■ **DESCRIPTION OF THE TASK**
Reproduce the listing below from the line with "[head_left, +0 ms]" to the line with "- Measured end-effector", both lines included, character for character, minus any pictures.
######
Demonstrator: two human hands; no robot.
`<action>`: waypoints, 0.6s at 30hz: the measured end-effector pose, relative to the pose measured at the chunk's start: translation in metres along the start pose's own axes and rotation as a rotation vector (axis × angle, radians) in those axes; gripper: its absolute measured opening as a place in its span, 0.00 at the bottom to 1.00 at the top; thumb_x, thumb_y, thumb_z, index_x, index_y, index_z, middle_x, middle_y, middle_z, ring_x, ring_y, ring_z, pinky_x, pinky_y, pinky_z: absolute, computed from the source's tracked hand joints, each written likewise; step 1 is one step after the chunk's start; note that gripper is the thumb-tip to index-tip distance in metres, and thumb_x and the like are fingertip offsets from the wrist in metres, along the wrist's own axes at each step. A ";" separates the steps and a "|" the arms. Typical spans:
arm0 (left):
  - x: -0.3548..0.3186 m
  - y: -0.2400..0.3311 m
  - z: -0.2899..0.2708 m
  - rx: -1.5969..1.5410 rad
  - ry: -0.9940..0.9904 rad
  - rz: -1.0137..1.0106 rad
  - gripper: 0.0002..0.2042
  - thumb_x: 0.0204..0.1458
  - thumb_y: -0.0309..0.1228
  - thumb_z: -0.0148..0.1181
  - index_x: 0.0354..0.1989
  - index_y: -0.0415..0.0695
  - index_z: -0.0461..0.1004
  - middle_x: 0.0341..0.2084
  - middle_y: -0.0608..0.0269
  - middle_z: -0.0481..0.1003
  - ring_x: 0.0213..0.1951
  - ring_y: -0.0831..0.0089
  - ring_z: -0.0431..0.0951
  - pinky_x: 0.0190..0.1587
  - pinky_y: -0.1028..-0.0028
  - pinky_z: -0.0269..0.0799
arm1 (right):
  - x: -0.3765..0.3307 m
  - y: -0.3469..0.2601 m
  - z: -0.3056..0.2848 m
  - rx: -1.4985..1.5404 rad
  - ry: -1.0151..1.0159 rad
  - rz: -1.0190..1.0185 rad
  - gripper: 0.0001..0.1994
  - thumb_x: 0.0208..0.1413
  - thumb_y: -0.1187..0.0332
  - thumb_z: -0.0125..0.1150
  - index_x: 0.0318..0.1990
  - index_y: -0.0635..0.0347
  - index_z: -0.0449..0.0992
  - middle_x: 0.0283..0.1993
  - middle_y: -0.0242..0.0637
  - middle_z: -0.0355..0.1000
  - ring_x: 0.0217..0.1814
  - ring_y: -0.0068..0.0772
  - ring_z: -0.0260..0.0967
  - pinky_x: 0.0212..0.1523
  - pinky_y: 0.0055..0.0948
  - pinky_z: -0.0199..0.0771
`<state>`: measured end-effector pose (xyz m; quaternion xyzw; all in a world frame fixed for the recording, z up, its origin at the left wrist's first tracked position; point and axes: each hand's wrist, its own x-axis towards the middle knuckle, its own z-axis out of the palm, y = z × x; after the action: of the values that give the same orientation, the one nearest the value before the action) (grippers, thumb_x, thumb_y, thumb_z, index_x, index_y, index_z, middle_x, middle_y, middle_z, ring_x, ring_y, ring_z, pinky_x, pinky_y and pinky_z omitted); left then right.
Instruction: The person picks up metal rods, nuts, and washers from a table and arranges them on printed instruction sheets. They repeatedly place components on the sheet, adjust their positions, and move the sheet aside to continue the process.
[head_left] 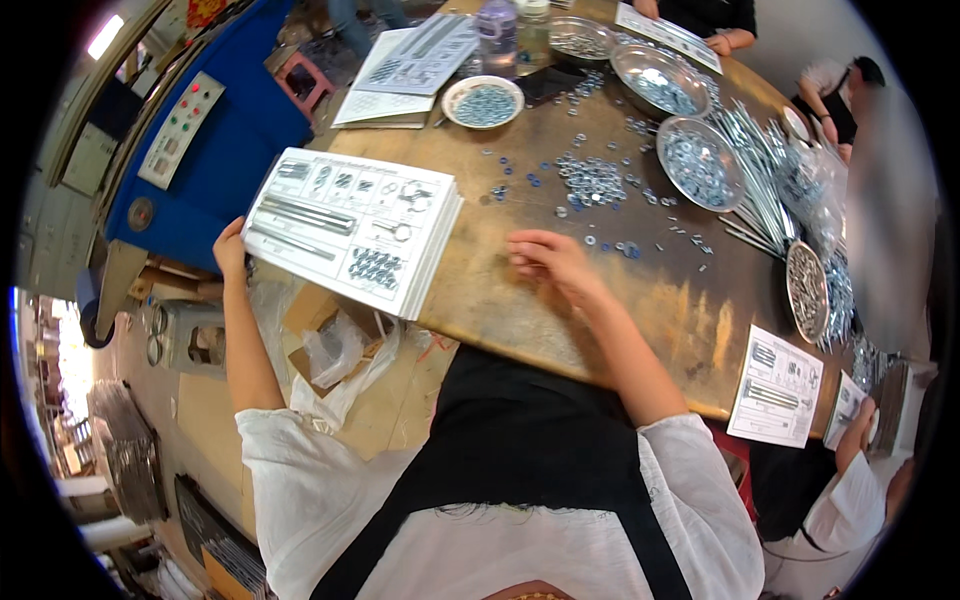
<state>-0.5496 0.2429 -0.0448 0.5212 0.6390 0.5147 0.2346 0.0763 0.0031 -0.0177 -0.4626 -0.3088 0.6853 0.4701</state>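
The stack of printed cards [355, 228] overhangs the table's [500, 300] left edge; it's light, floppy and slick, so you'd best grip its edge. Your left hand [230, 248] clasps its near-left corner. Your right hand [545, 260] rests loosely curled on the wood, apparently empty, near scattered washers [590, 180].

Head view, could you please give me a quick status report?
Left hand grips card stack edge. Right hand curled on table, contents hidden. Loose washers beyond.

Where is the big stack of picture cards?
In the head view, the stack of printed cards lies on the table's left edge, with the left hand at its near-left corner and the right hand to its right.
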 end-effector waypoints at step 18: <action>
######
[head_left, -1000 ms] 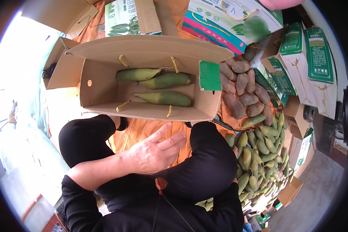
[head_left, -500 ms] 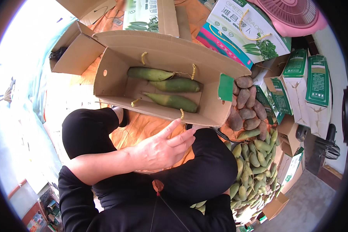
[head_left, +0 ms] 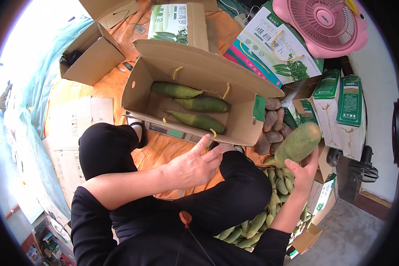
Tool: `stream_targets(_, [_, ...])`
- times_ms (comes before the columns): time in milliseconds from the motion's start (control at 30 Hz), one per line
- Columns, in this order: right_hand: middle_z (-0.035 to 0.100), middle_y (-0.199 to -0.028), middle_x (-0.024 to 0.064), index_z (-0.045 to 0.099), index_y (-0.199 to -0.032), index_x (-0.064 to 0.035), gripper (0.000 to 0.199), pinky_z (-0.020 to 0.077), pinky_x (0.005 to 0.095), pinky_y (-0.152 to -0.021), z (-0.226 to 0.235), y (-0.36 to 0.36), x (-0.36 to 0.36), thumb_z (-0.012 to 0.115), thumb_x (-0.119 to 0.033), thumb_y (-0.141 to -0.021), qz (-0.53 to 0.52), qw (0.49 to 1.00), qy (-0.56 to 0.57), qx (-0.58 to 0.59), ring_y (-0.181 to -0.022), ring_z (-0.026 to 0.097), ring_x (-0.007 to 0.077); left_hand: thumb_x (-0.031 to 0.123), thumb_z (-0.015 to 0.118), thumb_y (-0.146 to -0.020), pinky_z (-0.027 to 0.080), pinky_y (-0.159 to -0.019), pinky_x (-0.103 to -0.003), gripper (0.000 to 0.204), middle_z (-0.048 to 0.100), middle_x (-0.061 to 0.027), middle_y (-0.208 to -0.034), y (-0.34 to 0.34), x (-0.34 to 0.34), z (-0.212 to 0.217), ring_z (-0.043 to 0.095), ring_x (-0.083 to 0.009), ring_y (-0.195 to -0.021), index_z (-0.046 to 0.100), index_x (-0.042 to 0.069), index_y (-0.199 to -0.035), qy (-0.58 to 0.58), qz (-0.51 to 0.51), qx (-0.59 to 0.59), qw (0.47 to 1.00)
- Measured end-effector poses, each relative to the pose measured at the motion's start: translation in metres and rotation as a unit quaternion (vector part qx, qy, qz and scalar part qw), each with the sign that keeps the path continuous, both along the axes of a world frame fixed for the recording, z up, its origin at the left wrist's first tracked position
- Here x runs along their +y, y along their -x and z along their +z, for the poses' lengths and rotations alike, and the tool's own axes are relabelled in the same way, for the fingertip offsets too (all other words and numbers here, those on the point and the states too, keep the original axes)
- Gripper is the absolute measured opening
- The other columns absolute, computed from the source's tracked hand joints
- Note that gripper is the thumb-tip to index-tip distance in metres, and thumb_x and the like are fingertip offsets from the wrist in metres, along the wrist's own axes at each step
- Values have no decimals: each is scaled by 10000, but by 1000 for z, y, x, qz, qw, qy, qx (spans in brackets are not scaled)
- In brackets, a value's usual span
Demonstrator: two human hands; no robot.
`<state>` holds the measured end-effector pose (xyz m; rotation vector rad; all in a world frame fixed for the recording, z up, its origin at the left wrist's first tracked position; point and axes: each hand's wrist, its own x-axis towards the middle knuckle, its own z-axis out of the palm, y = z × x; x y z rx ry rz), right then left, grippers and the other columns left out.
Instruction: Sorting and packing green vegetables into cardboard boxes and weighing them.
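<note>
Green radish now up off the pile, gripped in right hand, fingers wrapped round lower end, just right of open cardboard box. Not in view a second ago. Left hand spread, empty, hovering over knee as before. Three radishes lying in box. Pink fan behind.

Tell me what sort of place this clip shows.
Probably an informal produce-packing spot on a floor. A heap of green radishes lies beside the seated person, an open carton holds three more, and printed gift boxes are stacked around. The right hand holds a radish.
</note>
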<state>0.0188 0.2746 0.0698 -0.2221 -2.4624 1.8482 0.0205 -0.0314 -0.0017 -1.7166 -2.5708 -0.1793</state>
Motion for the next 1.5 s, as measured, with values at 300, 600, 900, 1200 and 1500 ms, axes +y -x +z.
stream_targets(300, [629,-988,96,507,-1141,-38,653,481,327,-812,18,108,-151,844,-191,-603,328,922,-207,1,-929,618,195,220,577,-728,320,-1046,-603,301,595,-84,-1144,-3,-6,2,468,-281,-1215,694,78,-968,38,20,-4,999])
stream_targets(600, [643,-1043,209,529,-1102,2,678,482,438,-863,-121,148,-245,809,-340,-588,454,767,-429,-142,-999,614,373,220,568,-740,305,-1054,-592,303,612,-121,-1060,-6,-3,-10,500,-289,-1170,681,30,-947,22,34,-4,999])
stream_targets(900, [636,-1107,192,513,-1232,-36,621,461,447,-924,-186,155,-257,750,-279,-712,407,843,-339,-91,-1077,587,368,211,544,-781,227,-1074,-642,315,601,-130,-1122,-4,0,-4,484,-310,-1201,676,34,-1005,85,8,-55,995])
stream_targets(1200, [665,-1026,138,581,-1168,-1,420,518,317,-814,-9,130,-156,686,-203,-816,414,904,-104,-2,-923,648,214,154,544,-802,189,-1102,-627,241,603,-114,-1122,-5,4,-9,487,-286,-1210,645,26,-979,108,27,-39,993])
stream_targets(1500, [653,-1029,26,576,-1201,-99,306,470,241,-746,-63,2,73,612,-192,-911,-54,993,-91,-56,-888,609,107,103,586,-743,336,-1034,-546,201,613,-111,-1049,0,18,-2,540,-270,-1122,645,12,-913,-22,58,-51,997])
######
■ **WORKED SOLUTION**
[head_left, +0 ms] 
Tool: `stream_targets(_, [_, ...])`
- times_ms (comes before the columns): time in milliseconds from the motion's start (control at 30 Hz), one per line
- Columns, in this order: right_hand: middle_z (-0.035 to 0.100), middle_y (-0.199 to -0.028), middle_x (-0.024 to 0.064), index_z (-0.045 to 0.099), index_y (-0.199 to -0.032), index_x (-0.064 to 0.035), gripper (0.000 to 0.199), pinky_z (-0.020 to 0.077), pinky_x (0.005 to 0.095), pinky_y (-0.152 to -0.021), z (-0.226 to 0.235), y (-0.36 to 0.36), x (-0.36 to 0.36), thumb_z (-0.012 to 0.115), thumb_x (-0.119 to 0.033), thumb_y (-0.141 to -0.021), qz (-0.53 to 0.52), qw (0.49 to 1.00), qy (-0.56 to 0.57), qx (-0.58 to 0.59), ring_y (-0.181 to -0.022), ring_z (-0.026 to 0.097), ring_x (-0.007 to 0.077); left_hand: thumb_x (-0.031 to 0.123), thumb_z (-0.015 to 0.118), thumb_y (-0.146 to -0.020), pinky_z (-0.027 to 0.080), pinky_y (-0.159 to -0.019), pinky_x (-0.103 to -0.003), gripper (0.000 to 0.204), middle_z (-0.048 to 0.100), middle_x (-0.061 to 0.027), middle_y (-0.208 to -0.034), y (-0.34 to 0.34), x (-0.34 to 0.34), z (-0.212 to 0.217), ring_z (-0.043 to 0.095), ring_x (-0.083 to 0.009), ring_y (-0.195 to -0.021), index_z (-0.046 to 0.100), index_x (-0.042 to 0.069), index_y (-0.199 to -0.035), qy (-0.58 to 0.58), qz (-0.51 to 0.51), qx (-0.59 to 0.59), qw (0.47 to 1.00)
- Measured end-effector poses, each relative to the pose measured at the motion's start: translation in metres and rotation as a unit quaternion (vector part qx, qy, qz and scalar part qw), each with the sign that keeps the path continuous, both along the axes of a world frame fixed for the recording, z up, its origin at the left wrist's first tracked position

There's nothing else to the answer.